Charlie Hebdo frappe à nouveau: Meghan comme George Floyd, reine de <x0mbyt”

Pas de satire, on est britanniques. Le dessin animé en première page de l'hebdomadaire satirique français Charlie Hebdo n'a pas été bien accueilli par les Britanniques. Il montre la reine Elizabeth écraser la femme du prince Harry sur terre avec son genou autour de son cou comme dans le cas d'un Américain tué par un policier à Minneapolis. “Pourquoi Meghan [...]
“Pourquoi Meghan a quitté Buckingham?”, est le titre. La réponse vous rappelle les derniers mots de George Floyd : “parce que je ne pouvais plus respirer”. A “alla Charlie” commentaire concernant l'entrevue dans laquelle Meghan a dit qu'il était sur le point de se suicider en raison de la façon dont il a été traité par la Cour de Windsor.

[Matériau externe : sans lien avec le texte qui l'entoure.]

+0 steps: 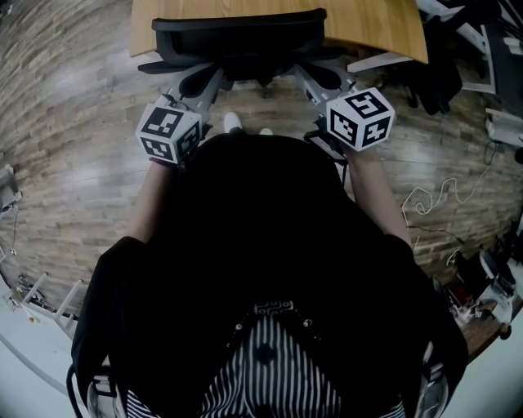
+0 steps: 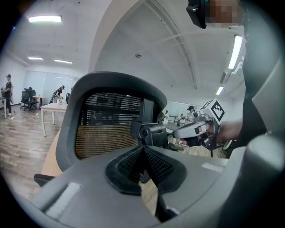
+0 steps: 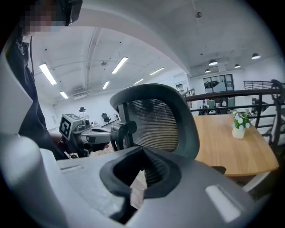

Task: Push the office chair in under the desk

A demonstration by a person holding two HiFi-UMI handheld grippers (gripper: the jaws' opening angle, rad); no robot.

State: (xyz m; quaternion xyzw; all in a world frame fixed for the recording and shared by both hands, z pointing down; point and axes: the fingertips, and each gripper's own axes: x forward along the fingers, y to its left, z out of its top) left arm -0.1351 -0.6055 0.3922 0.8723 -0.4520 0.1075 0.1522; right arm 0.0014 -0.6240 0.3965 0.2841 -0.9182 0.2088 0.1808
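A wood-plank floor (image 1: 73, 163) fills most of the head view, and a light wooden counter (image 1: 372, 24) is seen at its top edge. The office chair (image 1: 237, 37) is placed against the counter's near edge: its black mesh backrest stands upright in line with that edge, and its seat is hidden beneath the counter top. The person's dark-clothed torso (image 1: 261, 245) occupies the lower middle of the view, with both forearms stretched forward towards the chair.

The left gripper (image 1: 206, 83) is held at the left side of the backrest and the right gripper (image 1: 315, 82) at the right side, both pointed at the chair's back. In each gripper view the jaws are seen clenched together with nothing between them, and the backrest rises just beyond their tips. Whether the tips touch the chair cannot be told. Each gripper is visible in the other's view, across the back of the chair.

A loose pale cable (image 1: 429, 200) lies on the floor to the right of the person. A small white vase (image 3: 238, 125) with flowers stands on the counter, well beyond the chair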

D'après l'entretien avec Oprah Winfrey, des accusations de racisme ont également été portées contre des rois britanniques.
La presse conservatrice britannique réagit furieusement, mais certaines des sentences récentes de Charlie, connues pour ses caricatures controversées sur Mohamedi, proviennent également d'organisations de lutte contre le racisme.

Selon un sondage de YouGov, la popularité du prince Harry et de sa femme est tombée au Royaume-Uni après l'entrevue : 15 et 13 points en dessous, respectivement, en moins de deux semaines.
La caricature, qui mentionne la mort de George Floyd, a déclenché des manifestations partout en Grande-Bretagne : “Charlie Hebdo est fausse à tous les niveaux”, a déclaré Halima Begum, chef du groupe antiracisme, Runnymede Trust sur Twitter.
Une reine comme le tueur de George Floyd qui presse le cou de Meghan ? Meghan dit qu'il ne peut pas respirer ? Il réduit le problème et provoque des insultes à tous les niveaux. ”
Enragé sont aussi “Black and Asian Lawers For Justice”. Selon eux, c'est une couverture de racisme scandaleux, dégoûtant et fasciste”, a-t-il dit. Pour un autre groupe antiraciste, c'est “une réponse médiocre et mal pensée de Charlie Hebdo qui rend le problème pire. Cette simple forme de satire n'a pas sa place dans la lutte contre le racisme”.